### Required action
Search the data below for the string "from" and copy all lines where it shows up.
#### Data provided
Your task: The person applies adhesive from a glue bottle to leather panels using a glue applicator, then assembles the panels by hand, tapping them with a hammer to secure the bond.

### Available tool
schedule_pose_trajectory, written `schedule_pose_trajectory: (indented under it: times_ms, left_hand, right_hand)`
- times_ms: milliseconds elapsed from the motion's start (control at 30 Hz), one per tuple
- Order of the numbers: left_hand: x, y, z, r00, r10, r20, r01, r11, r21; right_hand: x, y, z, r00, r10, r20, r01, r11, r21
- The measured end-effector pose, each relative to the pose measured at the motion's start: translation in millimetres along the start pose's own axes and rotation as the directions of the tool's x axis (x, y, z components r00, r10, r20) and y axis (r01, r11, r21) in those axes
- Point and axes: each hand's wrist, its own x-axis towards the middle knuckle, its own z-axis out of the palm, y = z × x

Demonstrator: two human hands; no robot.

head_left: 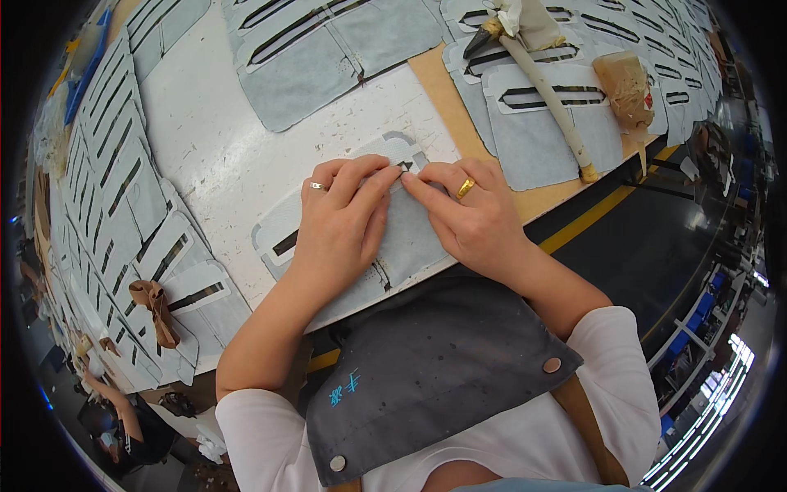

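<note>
- A dark grey apron (443, 369) of smooth cloth, fastened with round metal snaps, is seen just on the near side of the grey panel.
- The grey panel (416, 238) is laid on the near edge of the tabletop (205, 107), beneath both hands; its slot is framed by a white border.
- The left hand (348, 209) is half curled over the panel, its thumb and fingertips brought together by the slot's pointed far end; whether an edge is pinched cannot be told.
- The right hand (479, 209) is loosely bent, its index fingertip set at that same end; any grip is hidden.
- The slot's point could be creased or skewed if the two hands were pressed unevenly; the panel could be dragged askew, since no clamp is seen on it.
- The panel is flat and matt with rounded corners; the tabletop around it is white and scuffed.
- Left of the panel, similar slotted sheets (106, 201) are overlapped in rows, with a crumpled brown cloth (156, 312) on them.
- Beyond the panel to the right, a pale-handled tool (545, 98) and a translucent amber container (627, 90) are rested on more sheets.
</note>
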Motion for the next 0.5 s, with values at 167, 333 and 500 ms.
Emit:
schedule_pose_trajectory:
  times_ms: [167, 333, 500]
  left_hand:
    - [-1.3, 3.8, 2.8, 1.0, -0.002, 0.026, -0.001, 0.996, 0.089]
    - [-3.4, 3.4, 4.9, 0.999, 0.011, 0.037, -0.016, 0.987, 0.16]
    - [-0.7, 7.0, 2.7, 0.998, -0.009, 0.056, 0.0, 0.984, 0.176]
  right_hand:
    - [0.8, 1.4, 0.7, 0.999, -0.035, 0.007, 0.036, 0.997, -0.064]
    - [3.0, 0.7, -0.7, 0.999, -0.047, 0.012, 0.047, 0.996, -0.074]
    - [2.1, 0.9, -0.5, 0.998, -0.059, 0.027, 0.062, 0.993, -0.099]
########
### Response to the exercise
Your task: The person applies adhesive from a glue bottle to leather panels using a glue applicator, then assembles the panels by hand, tapping them with a hammer to secure the bond.
- times_ms: milliseconds elapsed from the motion's start (control at 30 Hz), one per tuple

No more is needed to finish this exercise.